[MATERIAL PROVIDED Boundary: Start]

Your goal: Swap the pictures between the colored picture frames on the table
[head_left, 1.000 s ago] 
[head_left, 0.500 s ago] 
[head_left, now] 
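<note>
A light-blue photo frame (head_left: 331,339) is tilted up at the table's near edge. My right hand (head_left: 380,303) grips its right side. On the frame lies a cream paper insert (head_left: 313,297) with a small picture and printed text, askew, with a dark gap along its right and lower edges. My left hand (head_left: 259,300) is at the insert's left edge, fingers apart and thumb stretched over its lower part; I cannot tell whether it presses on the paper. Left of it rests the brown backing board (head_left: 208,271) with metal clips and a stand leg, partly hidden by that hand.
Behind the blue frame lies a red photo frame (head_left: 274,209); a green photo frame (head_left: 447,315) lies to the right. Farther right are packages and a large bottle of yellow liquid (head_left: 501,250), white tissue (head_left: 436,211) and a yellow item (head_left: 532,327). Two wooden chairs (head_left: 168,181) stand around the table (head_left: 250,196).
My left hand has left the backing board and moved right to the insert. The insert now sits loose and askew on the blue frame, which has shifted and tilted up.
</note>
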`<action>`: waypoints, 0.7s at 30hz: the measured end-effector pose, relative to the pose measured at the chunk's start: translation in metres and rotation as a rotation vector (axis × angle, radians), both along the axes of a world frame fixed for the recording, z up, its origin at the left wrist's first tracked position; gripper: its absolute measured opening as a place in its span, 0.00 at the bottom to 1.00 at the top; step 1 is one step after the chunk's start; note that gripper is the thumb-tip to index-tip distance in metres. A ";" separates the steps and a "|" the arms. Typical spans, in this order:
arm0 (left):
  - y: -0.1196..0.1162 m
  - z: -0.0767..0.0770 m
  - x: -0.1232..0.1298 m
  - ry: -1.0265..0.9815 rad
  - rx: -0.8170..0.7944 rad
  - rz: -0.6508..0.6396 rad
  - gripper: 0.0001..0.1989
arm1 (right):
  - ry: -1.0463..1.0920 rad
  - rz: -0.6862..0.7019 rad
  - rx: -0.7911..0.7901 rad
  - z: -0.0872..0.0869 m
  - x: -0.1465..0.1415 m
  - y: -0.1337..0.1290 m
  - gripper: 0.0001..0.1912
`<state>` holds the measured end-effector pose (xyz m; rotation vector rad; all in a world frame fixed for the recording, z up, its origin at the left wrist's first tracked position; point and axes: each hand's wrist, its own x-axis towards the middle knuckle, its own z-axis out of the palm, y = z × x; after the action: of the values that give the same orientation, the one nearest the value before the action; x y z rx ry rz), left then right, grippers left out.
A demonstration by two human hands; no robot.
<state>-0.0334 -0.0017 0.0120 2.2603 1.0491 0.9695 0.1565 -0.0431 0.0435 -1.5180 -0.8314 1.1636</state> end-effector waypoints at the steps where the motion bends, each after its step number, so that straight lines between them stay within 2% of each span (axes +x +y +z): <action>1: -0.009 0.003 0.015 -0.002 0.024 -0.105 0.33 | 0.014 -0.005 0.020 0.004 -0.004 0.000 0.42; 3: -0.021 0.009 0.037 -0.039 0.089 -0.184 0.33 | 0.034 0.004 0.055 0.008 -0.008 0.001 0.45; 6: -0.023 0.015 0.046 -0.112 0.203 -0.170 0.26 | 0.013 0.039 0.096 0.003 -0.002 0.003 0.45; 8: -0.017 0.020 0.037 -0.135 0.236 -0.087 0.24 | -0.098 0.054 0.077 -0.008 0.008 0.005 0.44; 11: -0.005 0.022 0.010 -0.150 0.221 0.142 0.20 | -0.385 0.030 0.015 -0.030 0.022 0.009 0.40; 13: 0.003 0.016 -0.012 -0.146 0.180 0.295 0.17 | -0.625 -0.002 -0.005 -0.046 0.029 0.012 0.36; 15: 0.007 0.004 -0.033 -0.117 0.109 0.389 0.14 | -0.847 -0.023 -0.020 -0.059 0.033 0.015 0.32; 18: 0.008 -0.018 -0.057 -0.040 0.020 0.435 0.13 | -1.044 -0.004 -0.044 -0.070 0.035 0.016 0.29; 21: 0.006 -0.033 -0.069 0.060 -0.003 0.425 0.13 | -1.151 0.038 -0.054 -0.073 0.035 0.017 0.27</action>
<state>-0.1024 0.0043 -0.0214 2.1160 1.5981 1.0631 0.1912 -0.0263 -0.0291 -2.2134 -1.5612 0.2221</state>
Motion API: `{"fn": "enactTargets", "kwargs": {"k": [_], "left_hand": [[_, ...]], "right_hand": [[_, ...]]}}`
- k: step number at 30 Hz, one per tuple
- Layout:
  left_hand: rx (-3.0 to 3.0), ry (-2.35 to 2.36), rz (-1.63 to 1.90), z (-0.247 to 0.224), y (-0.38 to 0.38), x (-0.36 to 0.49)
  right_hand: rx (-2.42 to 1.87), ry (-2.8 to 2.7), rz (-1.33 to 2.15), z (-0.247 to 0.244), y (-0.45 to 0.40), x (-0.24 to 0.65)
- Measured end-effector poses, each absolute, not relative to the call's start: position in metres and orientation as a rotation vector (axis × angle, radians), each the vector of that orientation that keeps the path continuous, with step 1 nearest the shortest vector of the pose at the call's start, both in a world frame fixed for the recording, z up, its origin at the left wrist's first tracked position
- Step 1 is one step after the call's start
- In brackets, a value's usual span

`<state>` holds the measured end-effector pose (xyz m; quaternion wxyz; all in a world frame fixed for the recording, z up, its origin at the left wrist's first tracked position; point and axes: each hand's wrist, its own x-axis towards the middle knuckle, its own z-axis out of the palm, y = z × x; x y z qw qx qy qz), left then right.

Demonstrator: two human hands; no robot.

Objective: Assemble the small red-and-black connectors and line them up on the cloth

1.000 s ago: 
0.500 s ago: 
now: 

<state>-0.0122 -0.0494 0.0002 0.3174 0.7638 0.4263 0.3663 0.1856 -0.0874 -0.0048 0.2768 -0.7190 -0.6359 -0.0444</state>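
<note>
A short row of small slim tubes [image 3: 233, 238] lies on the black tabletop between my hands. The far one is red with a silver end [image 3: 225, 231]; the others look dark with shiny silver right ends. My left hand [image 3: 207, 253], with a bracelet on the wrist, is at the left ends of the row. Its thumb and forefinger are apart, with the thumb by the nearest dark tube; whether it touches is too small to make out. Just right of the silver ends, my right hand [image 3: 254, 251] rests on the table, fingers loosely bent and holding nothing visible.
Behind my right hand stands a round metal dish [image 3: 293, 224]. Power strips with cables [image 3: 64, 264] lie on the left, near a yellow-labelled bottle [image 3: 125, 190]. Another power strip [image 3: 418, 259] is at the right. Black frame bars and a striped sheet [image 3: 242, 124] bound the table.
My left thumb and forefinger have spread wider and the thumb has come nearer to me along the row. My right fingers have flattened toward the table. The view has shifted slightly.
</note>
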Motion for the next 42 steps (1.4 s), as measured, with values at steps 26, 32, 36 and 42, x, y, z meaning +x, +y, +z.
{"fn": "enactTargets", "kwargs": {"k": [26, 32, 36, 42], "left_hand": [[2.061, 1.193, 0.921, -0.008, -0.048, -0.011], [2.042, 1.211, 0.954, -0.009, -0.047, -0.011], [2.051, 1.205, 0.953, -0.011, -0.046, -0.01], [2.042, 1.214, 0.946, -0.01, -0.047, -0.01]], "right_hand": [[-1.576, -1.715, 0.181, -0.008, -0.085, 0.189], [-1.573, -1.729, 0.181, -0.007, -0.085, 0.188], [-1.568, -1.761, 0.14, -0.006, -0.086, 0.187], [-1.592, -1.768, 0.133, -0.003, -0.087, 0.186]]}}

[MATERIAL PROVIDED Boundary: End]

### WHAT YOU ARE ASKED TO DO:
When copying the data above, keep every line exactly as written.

### WRITTEN SOLUTION:
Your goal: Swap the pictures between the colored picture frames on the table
[head_left, 1.000 s ago] 
[head_left, 0.500 s ago] 
[head_left, now] 
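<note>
A light-blue photo frame (head_left: 331,339) is tilted up at the table's near edge. My right hand (head_left: 380,303) grips its right side. On the frame lies a cream paper insert (head_left: 313,297) with a small picture and printed text, askew, with a dark gap along its right and lower edges. My left hand (head_left: 259,300) is at the insert's left edge, fingers apart and thumb stretched over its lower part; I cannot tell whether it presses on the paper. Left of it rests the brown backing board (head_left: 208,271) with metal clips and a stand leg, partly hidden by that hand.
Behind the blue frame lies a red photo frame (head_left: 274,209); a green photo frame (head_left: 447,315) lies to the right. Farther right are packages and a large bottle of yellow liquid (head_left: 501,250), white tissue (head_left: 436,211) and a yellow item (head_left: 532,327). Two wooden chairs (head_left: 168,181) stand around the table (head_left: 250,196).
My left hand has left the backing board and moved right to the insert. The insert now sits loose and askew on the blue frame, which has shifted and tilted up.
</note>
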`<action>`: waypoints, 0.7s at 30hz: the measured end-effector pose, relative to the pose measured at the chunk's start: translation in metres and rotation as a rotation vector (axis × angle, radians), both along the axes of a world frame fixed for the recording, z up, its origin at the left wrist's first tracked position; gripper: its absolute measured opening as a place in its span, 0.00 at the bottom to 1.00 at the top; step 1 is one step after the chunk's start; note that gripper is the thumb-tip to index-tip distance in metres. A ";" separates the steps and a "|" the arms. Typical spans, in this order:
arm0 (left):
  - y: -0.1196..0.1162 m
  - z: -0.0767..0.0770 m
  - x: -0.1232..0.1298 m
  - ry: -1.0265..0.9815 rad
  - rx: -0.8170..0.7944 rad
  - rz: -0.6508..0.6396 rad
  - gripper: 0.0001..0.1989
arm1 (right):
  - ry: -1.0463..1.0920 rad
  - rz: -0.6862..0.7019 rad
  - rx: -0.7911..0.7901 rad
  - z: -0.0872..0.0869 m
  - x: -0.1465..0.1415 m
  - y: -0.1337..0.1290 m
  - gripper: 0.0001..0.1912
`<state>` holds the measured end-effector pose (xyz m; rotation vector rad; all in a world frame fixed for the recording, z up, its origin at the left wrist's first tracked position; point and axes: each hand's wrist, its own x-axis towards the middle knuckle, its own z-axis out of the palm, y = z × x; after the action: of the values that give the same orientation, the one nearest the value before the action; x y z rx ry rz), left then right, grippers left out.
A demonstration by two human hands; no robot.
<state>-0.0334 -0.0017 0.0120 2.2603 1.0491 0.9695 0.1565 -0.0431 0.0435 -1.5180 -0.8314 1.1636</state> end-effector waypoints at the steps where the motion bends, each after its step number, so that straight lines between them stay within 2% of each span (axes +x +y +z): <action>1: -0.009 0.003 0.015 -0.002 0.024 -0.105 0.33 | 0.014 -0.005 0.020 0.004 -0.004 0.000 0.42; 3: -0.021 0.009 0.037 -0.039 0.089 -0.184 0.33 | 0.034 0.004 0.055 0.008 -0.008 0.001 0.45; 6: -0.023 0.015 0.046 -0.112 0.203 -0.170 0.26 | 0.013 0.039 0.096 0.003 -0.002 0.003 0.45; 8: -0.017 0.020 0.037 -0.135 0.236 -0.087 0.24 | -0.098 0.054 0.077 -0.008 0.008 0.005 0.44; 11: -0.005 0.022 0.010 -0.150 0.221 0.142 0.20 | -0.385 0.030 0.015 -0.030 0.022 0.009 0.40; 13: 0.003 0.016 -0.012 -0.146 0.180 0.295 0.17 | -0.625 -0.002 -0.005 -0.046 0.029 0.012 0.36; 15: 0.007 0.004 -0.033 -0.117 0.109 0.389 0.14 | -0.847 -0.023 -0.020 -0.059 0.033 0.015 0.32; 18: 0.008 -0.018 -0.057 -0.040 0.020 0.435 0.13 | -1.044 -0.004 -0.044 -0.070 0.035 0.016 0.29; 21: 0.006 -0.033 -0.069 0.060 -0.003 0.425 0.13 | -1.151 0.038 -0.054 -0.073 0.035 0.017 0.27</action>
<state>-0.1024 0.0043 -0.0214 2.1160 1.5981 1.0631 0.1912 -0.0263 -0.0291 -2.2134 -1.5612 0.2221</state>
Motion API: `{"fn": "enactTargets", "kwargs": {"k": [_], "left_hand": [[_, ...]], "right_hand": [[_, ...]]}}`
- k: step number at 30 Hz, one per tuple
- Layout:
  left_hand: rx (-3.0 to 3.0), ry (-2.35 to 2.36), rz (-1.63 to 1.90), z (-0.247 to 0.224), y (-0.38 to 0.38), x (-0.36 to 0.49)
  right_hand: rx (-2.42 to 1.87), ry (-2.8 to 2.7), rz (-1.33 to 2.15), z (-0.247 to 0.244), y (-0.45 to 0.40), x (-0.24 to 0.65)
- Measured end-effector poses, each absolute, not relative to the call's start: position in metres and orientation as a rotation vector (axis × angle, radians), each the vector of that orientation that keeps the path continuous, with step 1 nearest the shortest vector of the pose at the call's start, both in a world frame fixed for the recording, z up, its origin at the left wrist's first tracked position
- Step 1 is one step after the call's start
- In brackets, a value's usual span

`<state>` holds the measured end-effector pose (xyz m; quaternion wxyz; all in a world frame fixed for the recording, z up, its origin at the left wrist's first tracked position; point and axes: each hand's wrist, its own x-axis towards the middle knuckle, its own z-axis out of the palm, y = z × x; x y z qw qx qy qz), left then right.

Demonstrator: two human hands; no robot.

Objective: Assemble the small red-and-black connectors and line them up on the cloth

1.000 s ago: 
0.500 s ago: 
now: 

<state>-0.0122 -0.0494 0.0002 0.3174 0.7638 0.4263 0.3663 0.1856 -0.0874 -0.0048 0.2768 -0.7190 -0.6359 -0.0444</state>
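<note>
A short row of small slim tubes [image 3: 233, 238] lies on the black tabletop between my hands. The far one is red with a silver end [image 3: 225, 231]; the others look dark with shiny silver right ends. My left hand [image 3: 207, 253], with a bracelet on the wrist, is at the left ends of the row. Its thumb and forefinger are apart, with the thumb by the nearest dark tube; whether it touches is too small to make out. Just right of the silver ends, my right hand [image 3: 254, 251] rests on the table, fingers loosely bent and holding nothing visible.
Behind my right hand stands a round metal dish [image 3: 293, 224]. Power strips with cables [image 3: 64, 264] lie on the left, near a yellow-labelled bottle [image 3: 125, 190]. Another power strip [image 3: 418, 259] is at the right. Black frame bars and a striped sheet [image 3: 242, 124] bound the table.
My left thumb and forefinger have spread wider and the thumb has come nearer to me along the row. My right fingers have flattened toward the table. The view has shifted slightly.
</note>
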Motion for the next 42 steps (1.4 s), as measured, with values at steps 26, 32, 36 and 42, x, y, z meaning +x, +y, +z.
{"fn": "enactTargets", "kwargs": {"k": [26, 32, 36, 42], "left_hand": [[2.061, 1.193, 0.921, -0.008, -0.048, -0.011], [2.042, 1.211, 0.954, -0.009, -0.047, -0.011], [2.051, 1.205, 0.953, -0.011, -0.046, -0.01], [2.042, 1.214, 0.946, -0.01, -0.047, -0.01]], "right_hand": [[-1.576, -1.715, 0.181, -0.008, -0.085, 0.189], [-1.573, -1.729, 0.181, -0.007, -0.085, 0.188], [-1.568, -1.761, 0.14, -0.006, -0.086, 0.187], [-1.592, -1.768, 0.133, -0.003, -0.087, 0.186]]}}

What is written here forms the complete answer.